"Um estranho tuc-tuc-tuc...tuc-tuc-tuc...surgiu por trás. Infalível barulho que eu conhecia muito bem. Um antigo e persistente motor diesel de um cilindro, o mesmo que eu tinha no Rosa, se aproximava. Era um sofrido e minúsculo saveirinho com dois pescadores em cima e mais limo no casco do que uma plataforma submarina. Tonho das Neves e Tonho de Oliveira eram seus nomes. Chegaram perto, a uns quinze metros. O primeiro, segurando-se no toco que restara de um outrora mastro, e me olhando com um ar curioso e alegre, enquanto o segundo, enfurnado no motor fumacento, controlava a marcha lenta, berrou com força:
-Como foi a pescaria?
-Não estou pescando!-respondi, admirado com as rodelas de fumaça que subiam inteiras.

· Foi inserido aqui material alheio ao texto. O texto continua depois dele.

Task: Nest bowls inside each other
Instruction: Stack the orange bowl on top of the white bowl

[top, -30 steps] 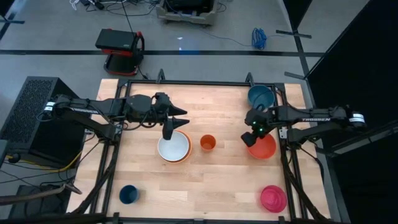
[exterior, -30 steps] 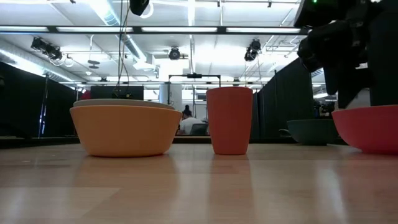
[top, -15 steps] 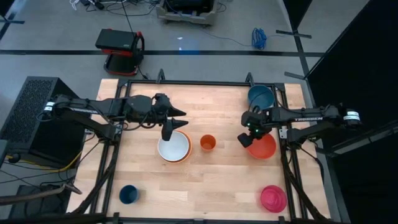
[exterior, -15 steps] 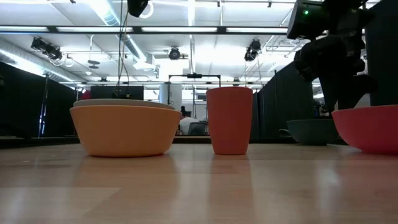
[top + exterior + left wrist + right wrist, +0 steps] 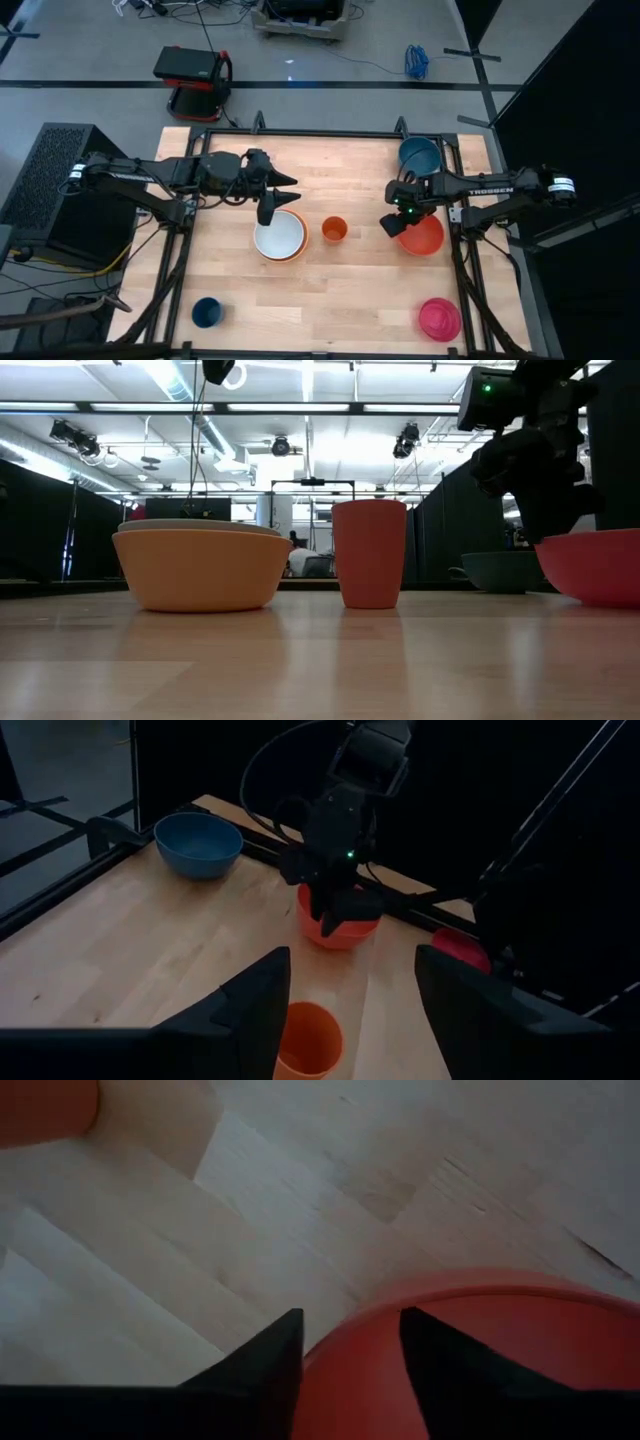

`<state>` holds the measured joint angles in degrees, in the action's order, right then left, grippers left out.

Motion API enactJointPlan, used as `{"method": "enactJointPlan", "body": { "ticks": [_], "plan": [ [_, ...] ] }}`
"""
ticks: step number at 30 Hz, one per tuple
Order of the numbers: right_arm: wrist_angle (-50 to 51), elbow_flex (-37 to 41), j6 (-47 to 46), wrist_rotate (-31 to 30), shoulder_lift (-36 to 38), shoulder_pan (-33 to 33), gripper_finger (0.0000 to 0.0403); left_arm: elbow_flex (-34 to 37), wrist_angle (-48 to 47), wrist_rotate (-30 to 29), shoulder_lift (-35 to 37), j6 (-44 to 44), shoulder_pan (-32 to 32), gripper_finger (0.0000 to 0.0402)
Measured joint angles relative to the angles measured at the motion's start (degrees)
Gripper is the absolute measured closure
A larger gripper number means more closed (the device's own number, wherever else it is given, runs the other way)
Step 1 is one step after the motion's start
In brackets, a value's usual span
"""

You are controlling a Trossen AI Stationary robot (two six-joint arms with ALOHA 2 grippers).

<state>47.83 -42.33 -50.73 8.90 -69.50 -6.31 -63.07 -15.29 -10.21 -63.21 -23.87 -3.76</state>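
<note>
The right tool (image 5: 345,1350) is straddling the near rim of the red-orange bowl (image 5: 424,236) at the worktop's (image 5: 350,290) right side, fingers one inside and one outside, while the left tool (image 5: 270,208) is hovering part-open over the white bowl (image 5: 279,237) nested in the orange bowl (image 5: 202,567).

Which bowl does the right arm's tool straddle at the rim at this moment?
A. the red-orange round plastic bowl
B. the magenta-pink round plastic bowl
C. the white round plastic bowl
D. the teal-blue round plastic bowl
A: in the right wrist view the right tool has one dark finger outside and the other inside the rim of the red-orange round plastic bowl, and the high view shows it at that bowl's edge.
</note>
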Motion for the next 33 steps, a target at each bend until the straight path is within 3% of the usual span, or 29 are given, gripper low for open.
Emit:
{"method": "enactJointPlan", "body": {
  "ticks": [11,22,33],
  "plan": [
    [-1.20,0.00,-0.11,-0.10,-0.08,0.00,0.0392,0.00,-0.09,-0.01,0.04,0.06,0.01,0.0199],
    [-1.29,-0.08,0.46,0.17,-0.06,-0.01,0.0401,0.00,-0.09,-0.01,0.04,0.06,-0.01,0.0198],
    [2.72,-9.02,5.45,-0.80,-0.06,-1.95,0.0403,0.00,-0.06,-0.03,0.04,0.06,0.00,0.0202]
  ]
}}
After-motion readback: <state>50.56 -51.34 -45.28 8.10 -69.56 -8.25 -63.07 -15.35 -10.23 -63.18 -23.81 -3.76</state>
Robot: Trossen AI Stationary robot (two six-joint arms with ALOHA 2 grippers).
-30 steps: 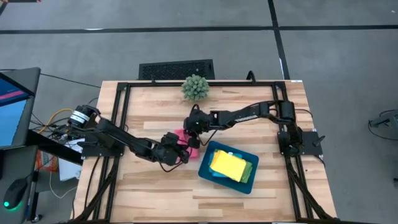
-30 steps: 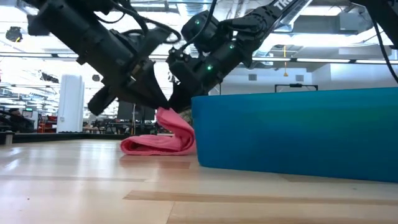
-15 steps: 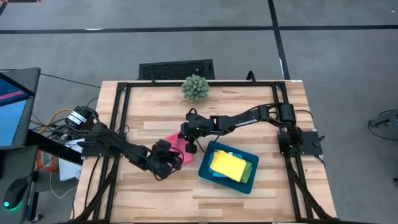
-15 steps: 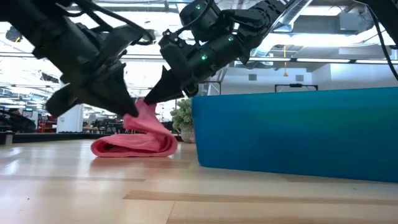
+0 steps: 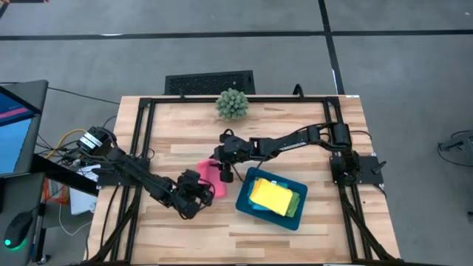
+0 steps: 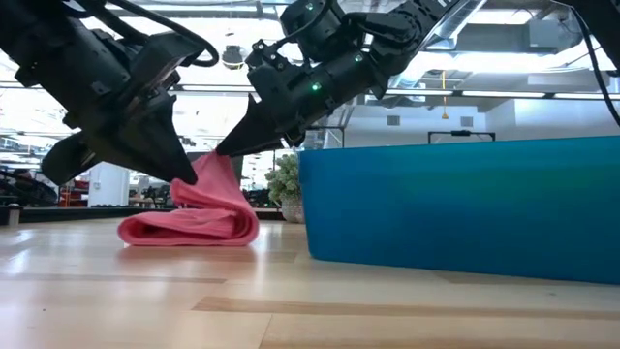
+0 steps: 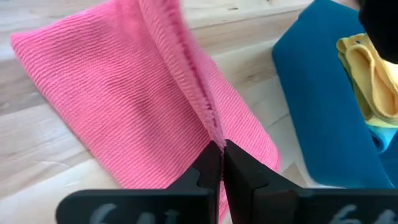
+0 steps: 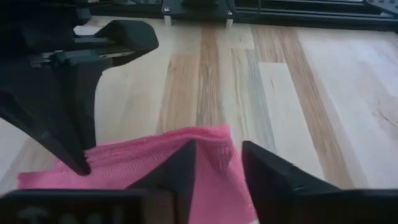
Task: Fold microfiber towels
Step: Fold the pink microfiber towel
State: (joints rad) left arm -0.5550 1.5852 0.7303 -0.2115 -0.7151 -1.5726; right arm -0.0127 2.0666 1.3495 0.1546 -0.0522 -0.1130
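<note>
Left gripper (image 7: 219,163): fingers pinched tight on the raised edge of the pink towel (image 7: 143,93), no gap visible between the tips. In the low view it (image 6: 184,170) holds that edge lifted off the table (image 6: 291,301), with the rest of the towel (image 6: 194,218) lying doubled over below it.

Right gripper (image 8: 217,168): fingers parted, one finger over the pink cloth (image 8: 149,165) and the other past its edge; can't tell if it has hold of the cloth. From above it (image 5: 224,168) sits at the towel's (image 5: 206,172) edge on the tray side, left gripper (image 5: 198,193) on the opposite side.

Pink towel lies on bare wood just beside the teal tray (image 5: 246,202), on the side facing the left arm. Yellow towel (image 5: 271,196) is stacked in the tray, with a green towel (image 5: 294,205) showing at its edge. Spiky plant (image 5: 232,104) well beyond the tray, near the far table edge.
</note>
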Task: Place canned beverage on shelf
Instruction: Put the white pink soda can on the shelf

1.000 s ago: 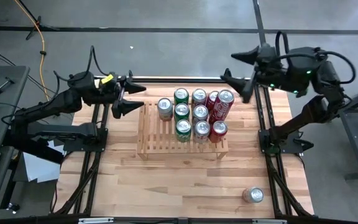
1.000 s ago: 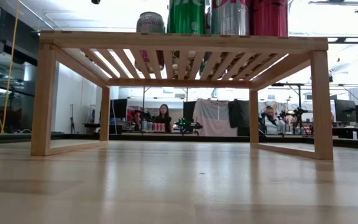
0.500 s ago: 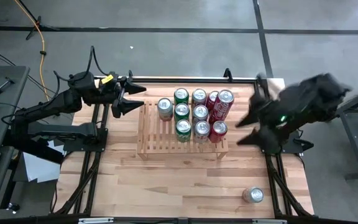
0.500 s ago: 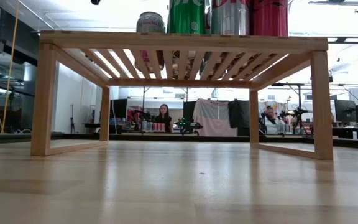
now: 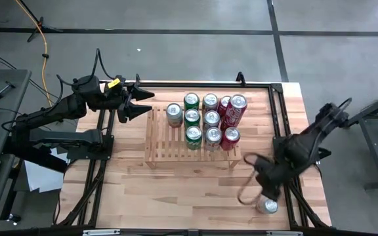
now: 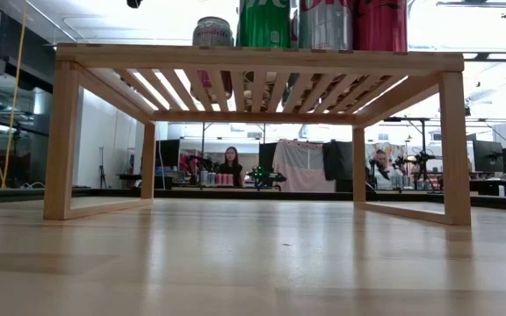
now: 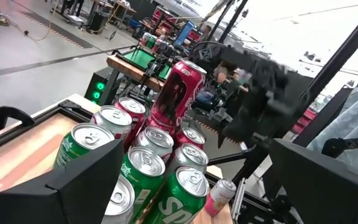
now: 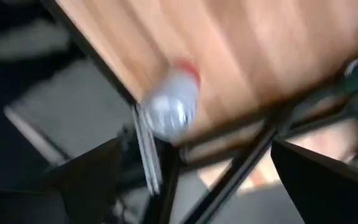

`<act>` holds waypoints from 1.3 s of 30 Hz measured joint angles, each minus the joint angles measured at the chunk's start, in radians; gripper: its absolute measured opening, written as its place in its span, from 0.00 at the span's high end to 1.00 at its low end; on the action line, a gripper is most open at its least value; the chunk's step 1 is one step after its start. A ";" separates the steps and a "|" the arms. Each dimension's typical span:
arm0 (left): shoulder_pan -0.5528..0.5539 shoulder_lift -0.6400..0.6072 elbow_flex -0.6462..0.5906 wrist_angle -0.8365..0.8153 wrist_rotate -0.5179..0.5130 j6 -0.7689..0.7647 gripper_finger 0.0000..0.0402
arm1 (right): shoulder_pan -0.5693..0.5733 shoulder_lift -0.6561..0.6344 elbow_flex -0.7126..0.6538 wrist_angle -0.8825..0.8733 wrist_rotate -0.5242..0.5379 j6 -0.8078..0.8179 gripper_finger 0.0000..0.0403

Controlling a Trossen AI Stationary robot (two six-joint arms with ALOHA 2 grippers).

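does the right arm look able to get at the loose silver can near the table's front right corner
Probably yes. The right claw hangs open just beside the loose silver-topped can, which stands alone on the bare light wooden table, well apart from the slatted wooden shelf. Nothing lies between them.

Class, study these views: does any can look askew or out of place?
Yes. One tall red can leans tilted against its upright neighbours on the slatted light-wood shelf, and a lone silver-topped can stands off the shelf near the table's front right.
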 joint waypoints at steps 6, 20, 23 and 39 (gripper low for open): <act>0.000 0.000 0.000 -0.007 0.000 0.000 0.01 | 0.160 -0.074 -0.288 0.300 -0.119 0.171 0.02; 0.000 0.000 0.000 -0.009 0.000 0.002 0.01 | 0.383 -0.055 -0.386 0.463 0.086 0.442 0.02; 0.000 0.000 0.000 -0.009 0.000 0.002 0.01 | 0.390 -0.024 -0.386 0.457 0.107 0.427 0.02; 0.000 0.000 0.000 -0.009 0.000 0.002 0.01 | 0.390 0.125 -0.386 0.444 0.170 0.328 0.02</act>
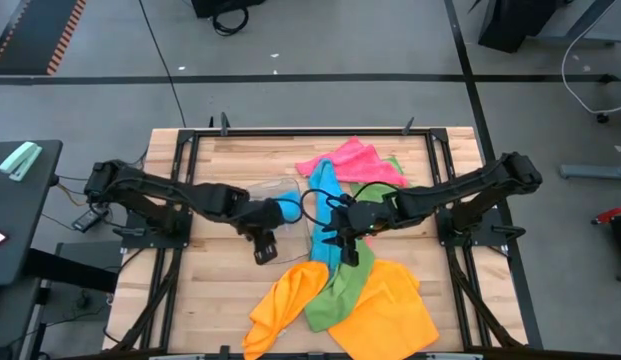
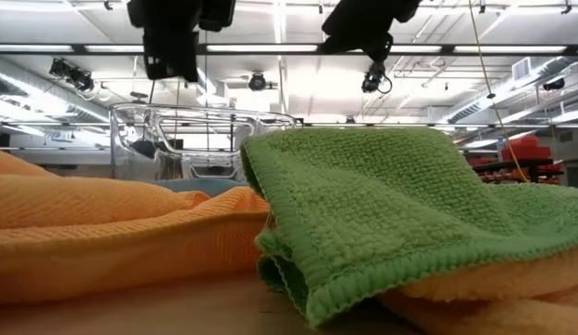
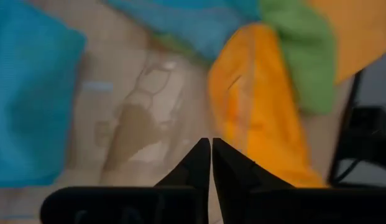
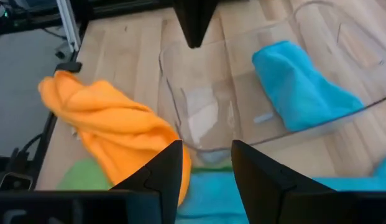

-De onde vem vindo, então? - insistiu.
-Venho da África! - exclamei.
-E onde fica essa praia?
Expliquei que era mais ou menos longe dali. O homem sorriu sem entender, com todos os dentes à mostra, e após me orientar sobre como encontrar a passagem nos recifes, pediu-me:
-Avisa o Doró que a gente só volta na sexta!
E eu parti na mais importante missão da minha vida: após cem dias completos, sem falar com alguém cara a cara, subitamente estava incumbio de levar um recado, em pessoa, para outro pescador que tampouco conhecia."
Em 18 de setembro de 1984, o navegador Amyr Klink, então com 29 anos chegava à Praia da Espera, na Bahia, completando a sua solitária travessia do Oceano Atlântico - de Luderitz, na África do Sul, a Salvador, na Bahia - realizada a remo no pequeno barco Paraty, de apenas seis metros de comprimento. Era o primeiro homem a atravessar a remo a imensidão, os mistérios e os perigos do Oceano Atlântico. A extraordinária façanha é relatada no livro "Cem Dias Entre a Terra e o Mar," do qual faz parte o trecho acima dos seus últimos minutos no mar, antes de chegar à Praia da Espera e encontrar o pescador Doró.
O pequeno Paraty, companheiro de Klink na travessia, foi doado pelo navegador e encontra-se em exposição no Museu do Mar, na cidade de São Francisco do Sul, em Santa Catarina.